Chemotherapy is the backbone in medical breast cancer treatment and tumours that become resistant to chemotherapy is the main cause of therapy failure and death among patients.
In the present project, we have used state of the art genetic and molecular analyses in a unique set of in-house biobanks. These biobanks include tissue samples from cancer patients, taken before, during and after chemotherapy. Importantly the patients have been treated with monotherapy, meaning that they have only received one single drug at a time. Also, the drugs have been given in the timespan between diagnosis and surgery, enabling direct physical measurement of how much the tumour has grown or shrunk during the treatment. This is an ideal study design since any molecular feature or genetic error identified in the tumour samples before treatment can be linked directly to each patient's response to a single drug. Also, by comparing the genetic variations present in the tumour samples before versus after treatment, we can identify what subtypes/clones of cancer cells that are killed and what subtypes/clones of cancer cells that survive and grow, during the course of the treatment.

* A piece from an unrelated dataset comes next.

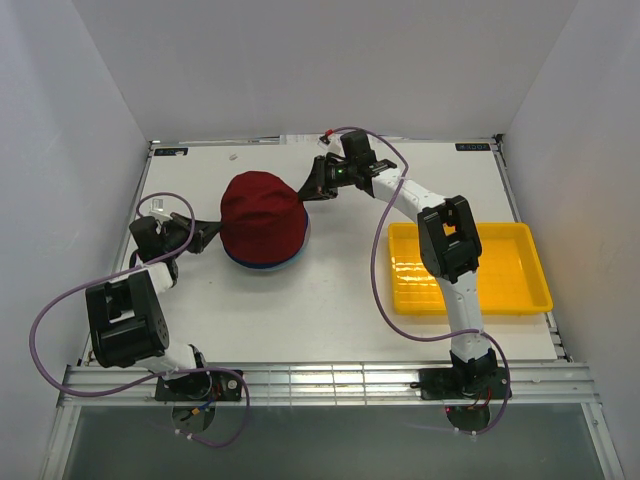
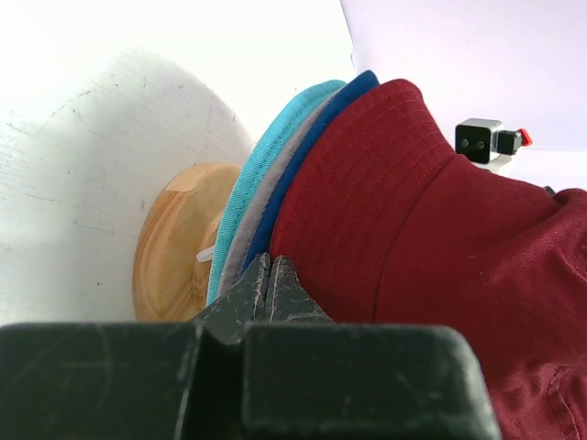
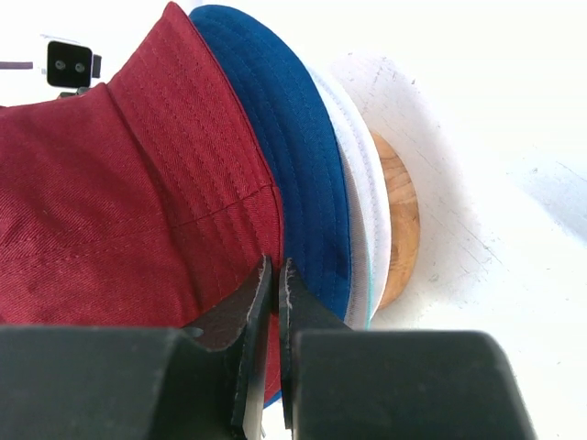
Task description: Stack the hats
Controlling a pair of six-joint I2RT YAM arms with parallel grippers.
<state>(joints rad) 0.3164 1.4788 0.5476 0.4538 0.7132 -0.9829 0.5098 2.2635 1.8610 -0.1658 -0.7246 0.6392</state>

Data from the project has shown that we are now able to identify subclones of cancer cells that are sensitive or resistant to the treatment each patient has received. We detect specific subclones that are eradicated by the therapy while we also detect other subclones / cell types that are resistant and grow, and subsequently dominate in the tumour.The project has also led to identification of specific molecular mechanisms causing resistance to commonly used chemotherapeutics and these findings will persued in future work.
The aim and impact of the project is to decipher the molecular mechanisms of chemoresistance and thereby open new possibilities in the search for biological markers and tests that can be used to predict efficacy of a given treatment in each patient. This will also contribute to identification of new strategies circumvent drug failure in the future.
Prosjektet har leia til to hovedtypar av resultat:
1. Vi har identifisert konkrete molekylære mekanismar som forsårsaker resistens mot vanlige typar cellegift hos brystkreftpasientar, ved samanlikning av somatiske gendefekter i svulstar fpr pasientar med god versus pasientar med dårlig effekt av behandling.
2. Vi har identifisert molekylære karakeristika i subklonar av kreftceller som vert utrydda versus kreftceller som overlever cellegiftbehandling ved å samanlikne subklonar sammansetting av svulstar før og etter behandling i samme pasient.
Begge desse typane funn har store implikasjonar for korleis vi (og andre) vil designe neste generasjon av kliniske studier for brystkreft. Kunnskapen som er nådd i prosjektet vil bli brukt i studier der gentesting av svulst vil bli gjort før behandlingsstart, og behandling vil bli valgt basert på resultat av gentest. Dette vil medføre betra persontilpassa behandling: Pasientar vil tidlig bli behandla med medikament som er predikert å virke best for deira svulst, medan dei vert spart for bivirkningar av medikament som kan predikerast å ikkje virke.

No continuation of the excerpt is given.